One of the projects I have built is a long-standing retrieval-augmented generation (RAG) application. Documents are saved in a database, chunked into a reasonable amount of text that a large language model (LLM) can handle, and turned into numerical representation (vectors).
A user at some point later asks a question that get turned also into a numerical representation. We compare the numbers and do some math to identify the top k(3) chunks of texts that matches the question. This is feed that into an LLM, and we get an answer based on the documents uploaded.
RAG implementations are notorious for being unscientific in nature, and more art than science. How do you transform a PDF into text? What about tabular data? What if there are pictures in the document and they are pretty important? How long should the chunks be? How many chunks? Should you use Cosine similarity for the math or something else? and a million other questions where the correct answers is always "it depends".
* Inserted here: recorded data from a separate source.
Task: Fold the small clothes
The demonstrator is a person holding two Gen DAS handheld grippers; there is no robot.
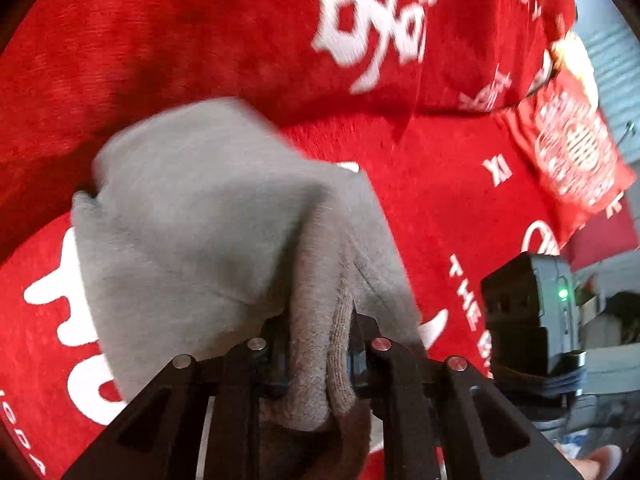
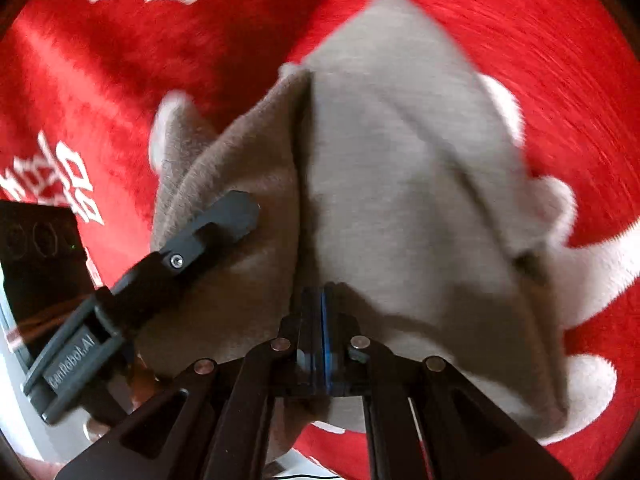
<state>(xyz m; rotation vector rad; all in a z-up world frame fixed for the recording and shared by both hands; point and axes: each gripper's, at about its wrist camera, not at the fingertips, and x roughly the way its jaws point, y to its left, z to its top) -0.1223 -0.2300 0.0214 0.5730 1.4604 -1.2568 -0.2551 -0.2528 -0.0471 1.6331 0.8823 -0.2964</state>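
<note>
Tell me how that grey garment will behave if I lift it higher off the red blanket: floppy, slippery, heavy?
Likely floppy: the grey garment drapes and creases from the left claw. Probably light, since it bunches between the pads without pulling taut. Its fuzzy knit looks grippy rather than slick against the red blanket, though the right claw seems to hold only a thin edge.

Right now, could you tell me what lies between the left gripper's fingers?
A bunched fold of the grey knit garment, pinched between the left gripper fingers, shown in the left wrist view.

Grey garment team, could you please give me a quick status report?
Left gripper shut on grey garment. Right gripper shut on it too. Garment lifted over red blanket. Nothing obstructing.
</note>
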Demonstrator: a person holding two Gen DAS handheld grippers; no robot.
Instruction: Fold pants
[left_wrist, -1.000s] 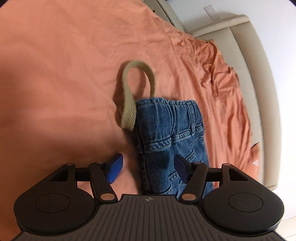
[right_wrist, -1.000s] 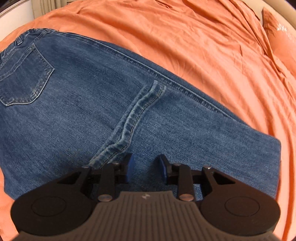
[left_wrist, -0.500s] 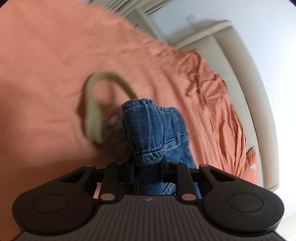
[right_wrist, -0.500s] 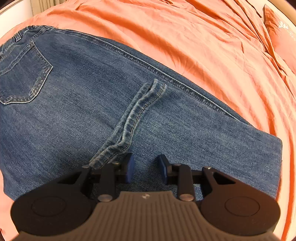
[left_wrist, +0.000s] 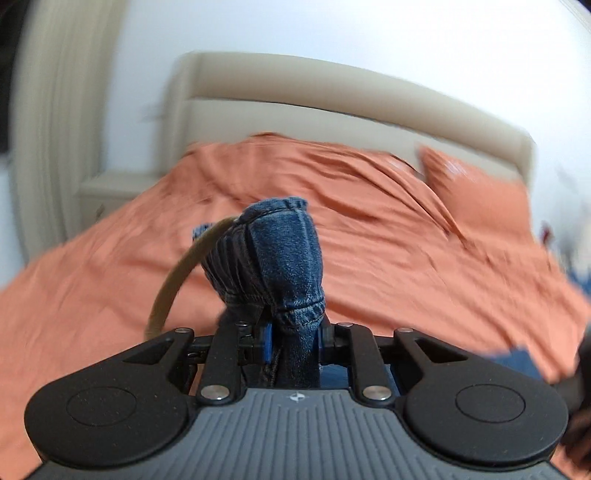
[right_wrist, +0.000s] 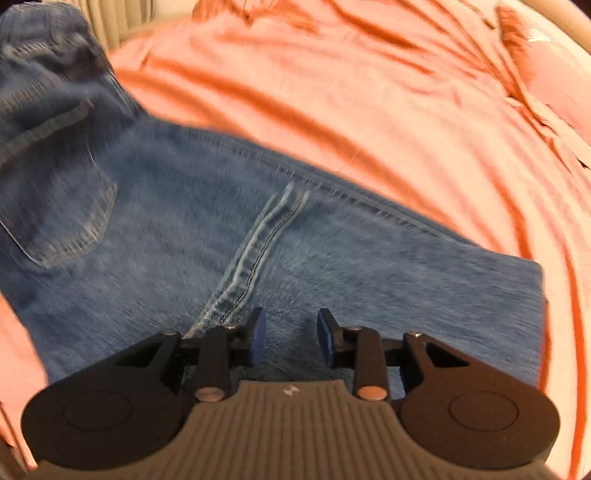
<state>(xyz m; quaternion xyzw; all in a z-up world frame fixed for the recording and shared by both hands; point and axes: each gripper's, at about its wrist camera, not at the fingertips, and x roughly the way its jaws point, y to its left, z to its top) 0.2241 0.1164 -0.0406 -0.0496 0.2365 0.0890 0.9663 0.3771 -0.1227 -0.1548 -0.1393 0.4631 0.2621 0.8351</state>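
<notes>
Your left gripper (left_wrist: 293, 341) is clamped on the jeans (left_wrist: 280, 258) waistband, lifted above the bed (left_wrist: 406, 258); your right gripper (right_wrist: 290, 336) hovers part-open over the legs, holding nothing.

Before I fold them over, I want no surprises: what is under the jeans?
The orange bedsheet shows all around the jeans and appears to run beneath them. Whatever else lies under the denim is covered. The left gripper pinches the lifted waistband, with a tan belt hanging from it.
</notes>
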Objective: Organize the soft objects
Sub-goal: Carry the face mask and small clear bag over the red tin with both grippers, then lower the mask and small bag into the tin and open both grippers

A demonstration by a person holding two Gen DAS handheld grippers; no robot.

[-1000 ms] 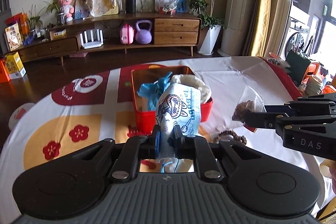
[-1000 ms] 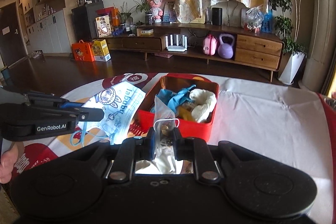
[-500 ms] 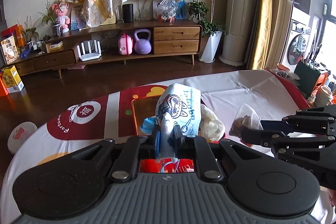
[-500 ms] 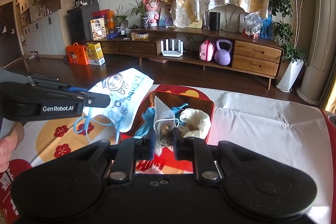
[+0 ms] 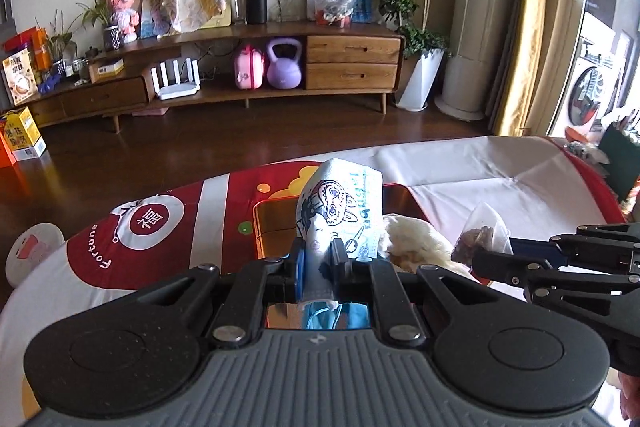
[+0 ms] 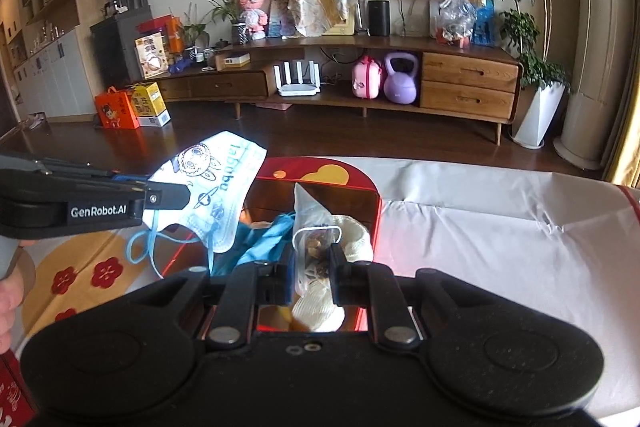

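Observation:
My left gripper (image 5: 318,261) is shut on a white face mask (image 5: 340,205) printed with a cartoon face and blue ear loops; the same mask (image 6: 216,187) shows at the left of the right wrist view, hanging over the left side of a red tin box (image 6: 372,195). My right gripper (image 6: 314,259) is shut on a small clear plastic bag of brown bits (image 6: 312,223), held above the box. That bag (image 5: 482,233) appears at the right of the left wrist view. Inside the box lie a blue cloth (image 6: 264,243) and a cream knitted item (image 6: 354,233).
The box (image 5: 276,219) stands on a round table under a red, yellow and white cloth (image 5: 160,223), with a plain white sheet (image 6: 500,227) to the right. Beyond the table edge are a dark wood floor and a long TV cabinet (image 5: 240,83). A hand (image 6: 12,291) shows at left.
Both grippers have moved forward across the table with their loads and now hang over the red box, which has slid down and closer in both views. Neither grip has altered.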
I am and you should be highly suspicious of generic "one size fits all" RAG solutions. The really good ones customize for the use-case, user types, and the documents.
But, that's all irrelevant now, I am moving the project to use long-context instead because I think no one should be building RAG products in 2024 - and I will explain why below.
RAG is a workaround
In 2021/2022 - when I first started building on LLMs we had GPT3.5 and ~4000 context length. LLMs without guardrails hallucinated at unacceptable rate for anything that is accuracy-critical.
Adding a knowledge base solved hallucination to a large extent. But, you were only limited to 4000 words. Many real-world problems required documents that are larger than the model context. So, RAG become the standard solutions.
Break down large documents into smaller pieces and use semantic search techniques to get the relevant parts, instead of the whole documents. A clever solution to the problem of context length and hallucination.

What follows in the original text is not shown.